- What this task involves
Please copy the listing that follows exactly, leaving out any pictures.

+ + + +

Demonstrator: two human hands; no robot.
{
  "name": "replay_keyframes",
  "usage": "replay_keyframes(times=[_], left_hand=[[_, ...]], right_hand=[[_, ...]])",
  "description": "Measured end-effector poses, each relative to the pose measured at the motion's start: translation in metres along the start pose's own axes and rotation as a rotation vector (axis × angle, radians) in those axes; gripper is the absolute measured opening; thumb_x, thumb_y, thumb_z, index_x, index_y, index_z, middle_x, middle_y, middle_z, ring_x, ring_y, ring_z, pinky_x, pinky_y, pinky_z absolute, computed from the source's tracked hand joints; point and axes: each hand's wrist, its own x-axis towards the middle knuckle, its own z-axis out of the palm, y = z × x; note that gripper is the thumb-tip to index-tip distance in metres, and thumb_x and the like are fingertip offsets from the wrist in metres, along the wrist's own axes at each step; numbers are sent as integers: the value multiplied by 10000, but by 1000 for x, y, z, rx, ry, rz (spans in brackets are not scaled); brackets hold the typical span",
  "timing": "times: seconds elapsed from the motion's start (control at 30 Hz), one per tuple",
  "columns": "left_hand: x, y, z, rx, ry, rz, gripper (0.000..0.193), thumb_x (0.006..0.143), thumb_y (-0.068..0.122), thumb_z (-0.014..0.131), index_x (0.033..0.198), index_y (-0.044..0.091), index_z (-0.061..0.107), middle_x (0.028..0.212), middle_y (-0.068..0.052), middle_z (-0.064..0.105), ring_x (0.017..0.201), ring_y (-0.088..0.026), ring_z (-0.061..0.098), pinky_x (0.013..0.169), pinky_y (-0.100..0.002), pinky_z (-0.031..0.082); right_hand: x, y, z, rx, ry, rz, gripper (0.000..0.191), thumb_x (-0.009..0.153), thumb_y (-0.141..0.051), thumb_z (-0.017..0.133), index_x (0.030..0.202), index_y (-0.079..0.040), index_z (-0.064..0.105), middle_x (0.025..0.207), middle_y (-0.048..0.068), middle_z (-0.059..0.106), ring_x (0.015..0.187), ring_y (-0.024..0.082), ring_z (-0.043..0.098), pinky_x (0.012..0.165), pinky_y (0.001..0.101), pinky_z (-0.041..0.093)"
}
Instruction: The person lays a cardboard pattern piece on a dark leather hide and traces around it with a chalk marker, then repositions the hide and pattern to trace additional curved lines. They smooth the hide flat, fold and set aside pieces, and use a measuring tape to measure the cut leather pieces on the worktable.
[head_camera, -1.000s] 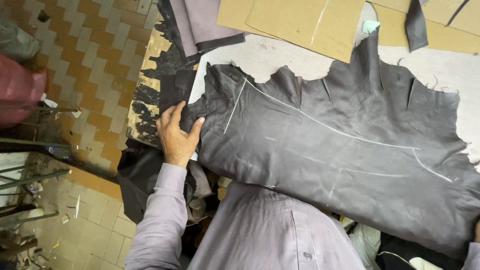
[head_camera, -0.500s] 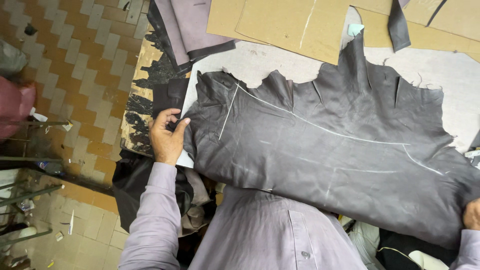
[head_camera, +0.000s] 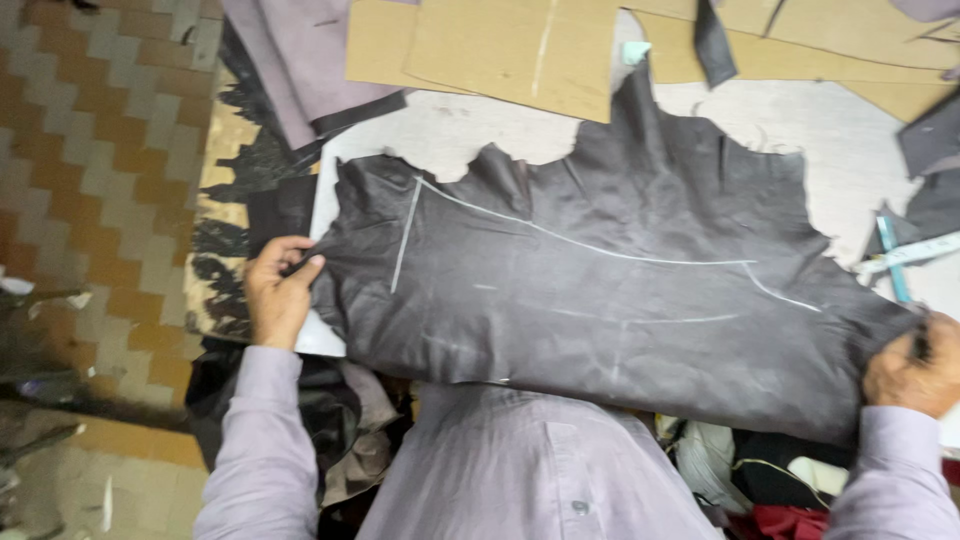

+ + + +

- Solution for this problem
Demonstrator: two human hands; no robot.
{
  "name": "replay_keyframes",
  "usage": "replay_keyframes(times=[_], left_hand=[[_, ...]], right_hand=[[_, ...]])",
  "description": "Measured end-effector poses, each relative to the pose measured at the motion's start: translation in metres along the start pose's own axes and rotation as a rotation vector (axis × angle, radians) in those axes; gripper is the absolute measured opening; thumb_x, thumb_y, thumb_z, index_x, index_y, index_z, middle_x, middle_y, middle_z, ring_x, ring_y, ring_z, pinky_x, pinky_y, pinky_z absolute, computed from the source's tracked hand joints; point and axes: each hand's wrist, its own x-axis towards the middle knuckle, its own z-axis out of the palm, y = z × x; note that gripper is the thumb-tip to index-tip distance in metres, and thumb_x and the like are fingertip offsets from the wrist in metres, along the wrist's own axes at each step; numbers are sent as integers: the value multiplied by 10000, but by 1000 for x, y, z, rx, ry, rz (spans in brackets are not scaled); brackets hold the typical span",
  "timing": "times: seconds elapsed from the motion's start (control at 30 Hz), one per tuple",
  "columns": "left_hand: x, y, z, rx, ry, rz, gripper (0.000..0.193), thumb_x (0.006..0.143), thumb_y (-0.068..0.122), thumb_z (-0.014..0.131), index_x (0.033..0.198), index_y (-0.044..0.091), index_z (-0.061..0.107), middle_x (0.028..0.212), middle_y (-0.068..0.052), middle_z (-0.064..0.105), ring_x (0.017..0.201), ring_y (-0.088..0.026), ring_z (-0.061..0.098), pinky_x (0.013..0.169), pinky_y (-0.100..0.002), pinky_z (-0.031..0.082); right_hand: x, y, z, rx, ry, rz, gripper (0.000..0.191), thumb_x (-0.009..0.153), thumb_y (-0.141..0.051), thumb_z (-0.017..0.133), index_x (0.030..0.202), index_y (-0.079..0.040), index_z (-0.064..0.105), middle_x (0.025..0.207), middle_y (-0.048..0.068), middle_z (-0.059..0.106), ring_x (0.015..0.187), ring_y (-0.024..0.082), ring_z (-0.043..0.098), pinky_x (0.012..0.165), pinky_y (0.001..0.101), pinky_z (-0.041..0.093)"
}
Instruction: The person lays a cardboard pattern piece on a dark leather hide and traces around it with a chalk marker, then repositions the hide and pattern to trace additional curved lines. They smooth the hide flat, fold and set aside pieces, and use a measuring tape to measure the cut leather pieces on the worktable.
[head_camera, -1.000s] 
[head_camera, -0.500s] 
[head_camera, +0.000s] 

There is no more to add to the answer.